§ WHAT TO PRODUCE:
Please return all lines in the listing holding the word "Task".

§ DATA RECORDS:
■ ■ ■

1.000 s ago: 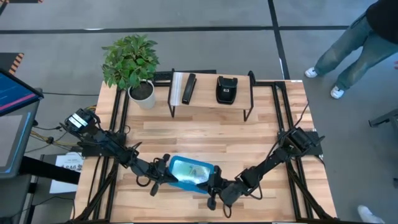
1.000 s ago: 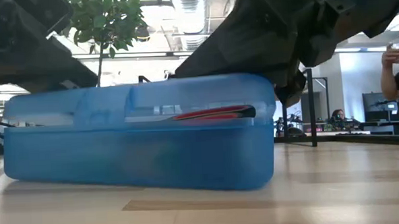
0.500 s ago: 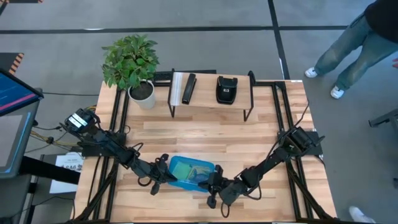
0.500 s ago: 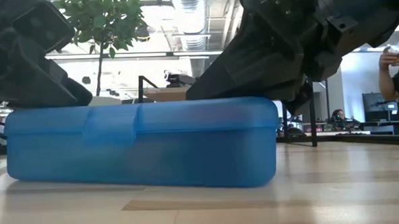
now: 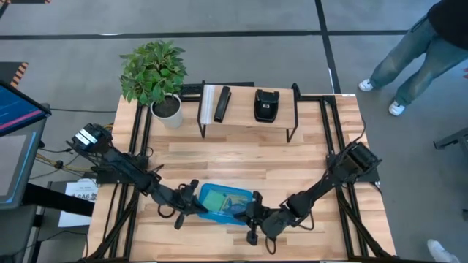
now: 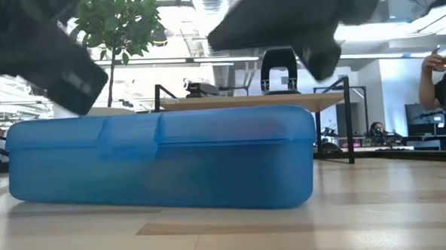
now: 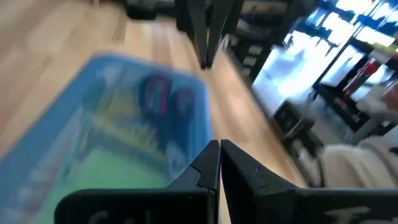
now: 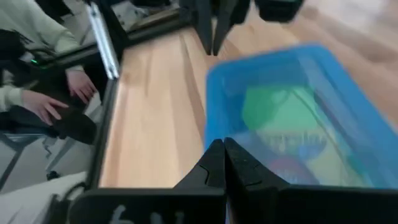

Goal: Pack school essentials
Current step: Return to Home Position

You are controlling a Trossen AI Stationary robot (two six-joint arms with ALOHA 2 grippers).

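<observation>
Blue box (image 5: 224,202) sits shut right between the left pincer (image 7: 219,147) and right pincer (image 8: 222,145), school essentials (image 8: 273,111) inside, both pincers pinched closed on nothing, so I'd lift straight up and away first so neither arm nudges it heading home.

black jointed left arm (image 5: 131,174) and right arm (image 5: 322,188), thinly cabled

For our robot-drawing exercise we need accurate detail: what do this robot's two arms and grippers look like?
Both the left arm and right arm are black: slim links between blocky joints, thin dark cables looping near the wrists. A white patch marks the left arm's base. The left gripper and right gripper each have two dark, wedge-tapered fingers.
</observation>
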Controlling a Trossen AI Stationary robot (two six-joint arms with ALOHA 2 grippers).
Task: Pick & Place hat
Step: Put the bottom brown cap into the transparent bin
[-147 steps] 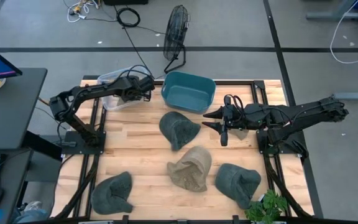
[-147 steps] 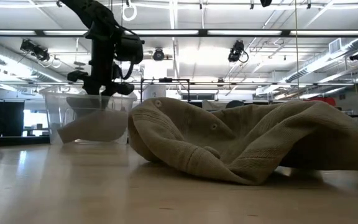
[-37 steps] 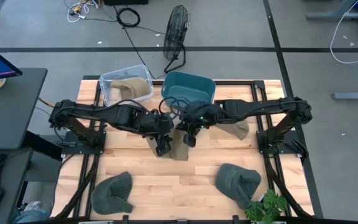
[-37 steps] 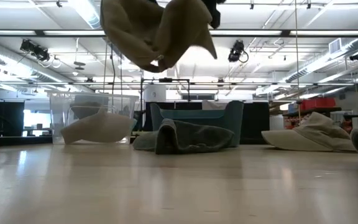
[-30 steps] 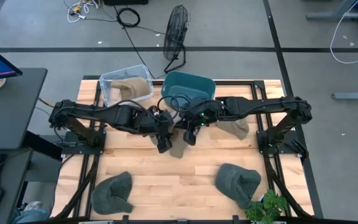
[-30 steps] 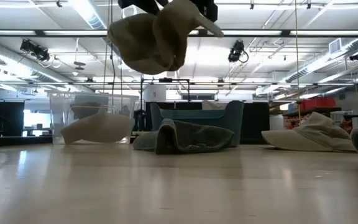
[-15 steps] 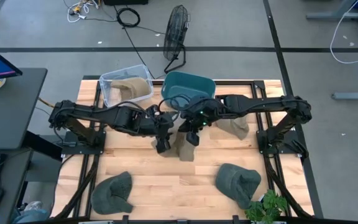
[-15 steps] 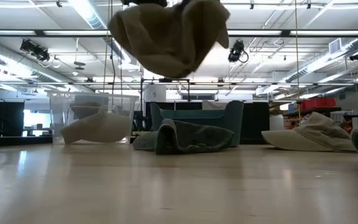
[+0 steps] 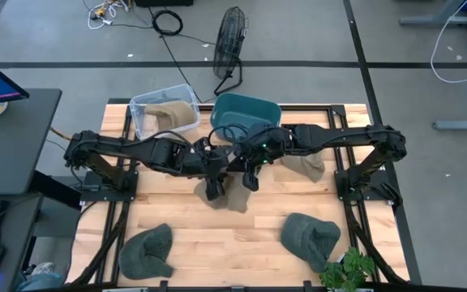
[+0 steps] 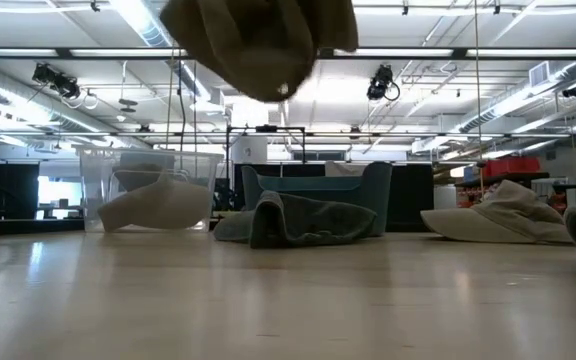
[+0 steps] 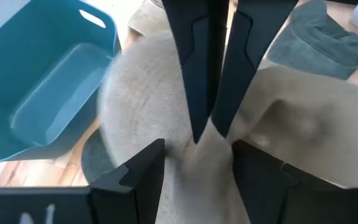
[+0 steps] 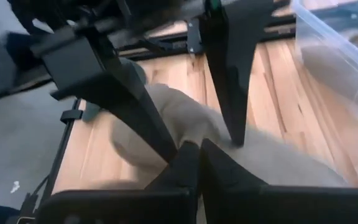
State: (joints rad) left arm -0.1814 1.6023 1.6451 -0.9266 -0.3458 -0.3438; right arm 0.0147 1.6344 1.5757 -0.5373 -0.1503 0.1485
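Observation:
A tan hat (image 9: 232, 199) hangs over the middle of the table, high up in the low view (image 10: 258, 45) and clear of the wood. My right gripper (image 9: 250, 182) is shut on a ridge of its cloth. My left gripper (image 9: 213, 192) faces it from the table's left. It is open, with one finger on each side of that same ridge (image 11: 199, 167). A teal bin (image 9: 246, 118) and a clear bin (image 9: 164, 113) stand at the far edge. The clear bin holds another tan hat. My right gripper pinches a raised fold of the tan hat's cloth (image 11: 211, 138) between its two shut fingers (image 11: 194, 74), slanting down from the table's right. The hat hangs slack below the fingers, lifted clear of the table. My left gripper has the same fold lying between its spread fingers (image 12: 166, 140). The cloth fills the gap, and I cannot tell whether the fingers press it.
A green hat (image 10: 308, 220) lies in front of the teal bin. Another tan hat (image 9: 306, 166) lies at the right. Two green hats (image 9: 147, 250) (image 9: 309, 238) lie near the front edge, beside a small plant (image 9: 347, 269). Bare wood shows between them.
Both grippers have stayed almost in place over the table's middle. The tan hat below them has swung and turned. It has spread out toward the table's left and now hangs somewhat higher above the wood than a second ago.

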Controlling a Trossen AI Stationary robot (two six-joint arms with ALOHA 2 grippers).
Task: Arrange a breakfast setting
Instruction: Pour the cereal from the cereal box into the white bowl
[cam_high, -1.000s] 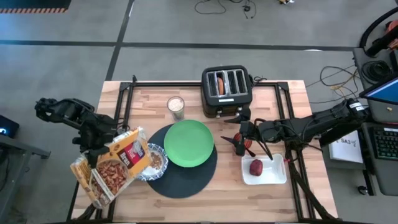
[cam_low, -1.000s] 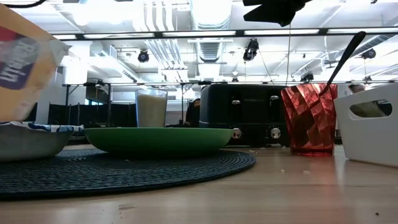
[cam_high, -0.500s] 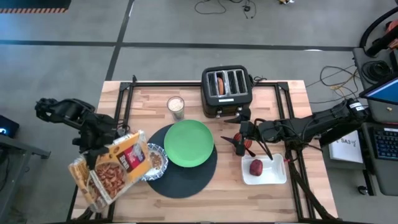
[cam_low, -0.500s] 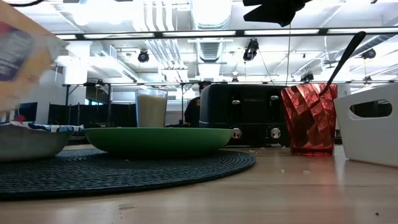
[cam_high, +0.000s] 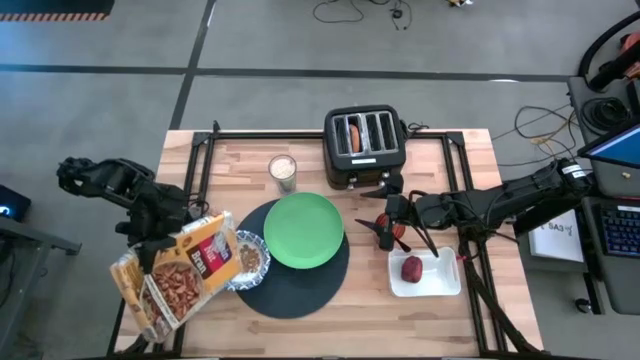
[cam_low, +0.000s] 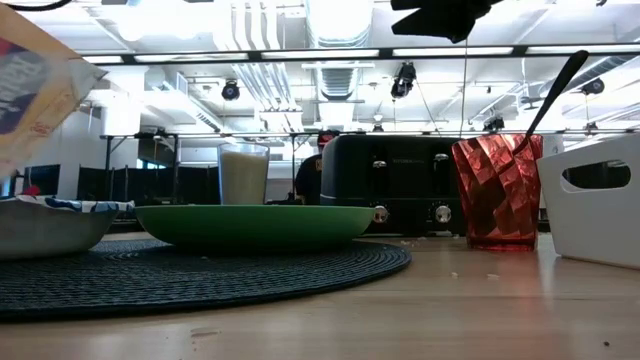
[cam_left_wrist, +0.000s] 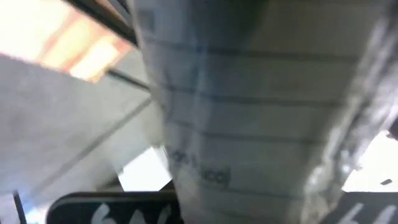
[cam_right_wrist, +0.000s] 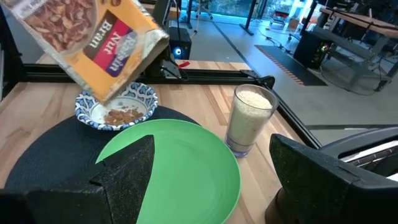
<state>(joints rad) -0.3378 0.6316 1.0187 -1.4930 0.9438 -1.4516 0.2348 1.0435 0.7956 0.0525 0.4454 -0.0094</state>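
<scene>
Mat (cam_high: 295, 285) is sitting nearest, carrying bowl (cam_high: 248, 258) with cereal and plate (cam_high: 303, 231). Left gripper (cam_high: 152, 240) is clamping shut on tilted cereal box (cam_high: 180, 268) over the bowl. Right gripper (cam_high: 383, 208) is hanging wide open, empty, above cup (cam_high: 396, 233) holding spoon (cam_low: 552, 88). Fruit (cam_high: 412, 268) is lying in white tray (cam_high: 444, 281); bagel (cam_high: 354, 134) is sitting in toaster (cam_high: 365, 147).

A cereal box (cam_high: 180, 272) hangs tilted above the wooden counter (cam_high: 240, 150) near its left edge — open end slanted downward. A black four-slot toaster (cam_high: 364, 146) stands at the far edge, a glass of milk (cam_high: 283, 170) just left of it. Near the right side sits a white rectangular tray (cam_high: 440, 280) — a laptop (cam_high: 618, 150) rests beyond the counter.
</scene>
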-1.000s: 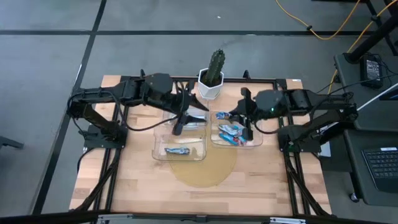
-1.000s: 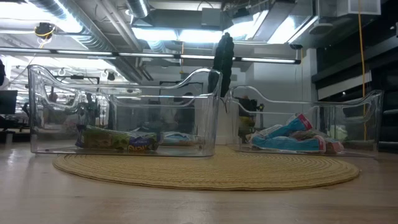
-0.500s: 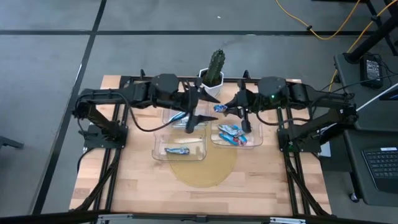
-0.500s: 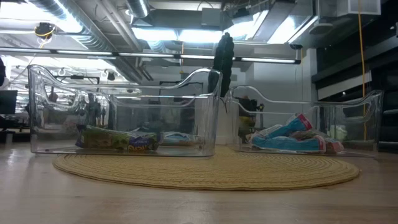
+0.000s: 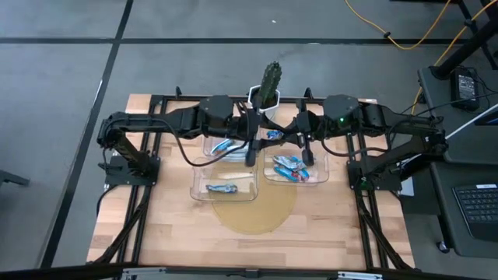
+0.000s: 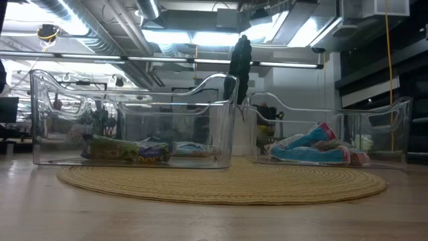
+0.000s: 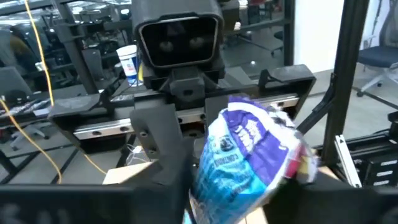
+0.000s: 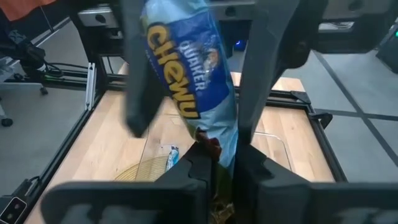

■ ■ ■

§ RESULT OF THIS EXERCISE:
Task: Pick & Place hat
Task: Arrange a breakfast setting

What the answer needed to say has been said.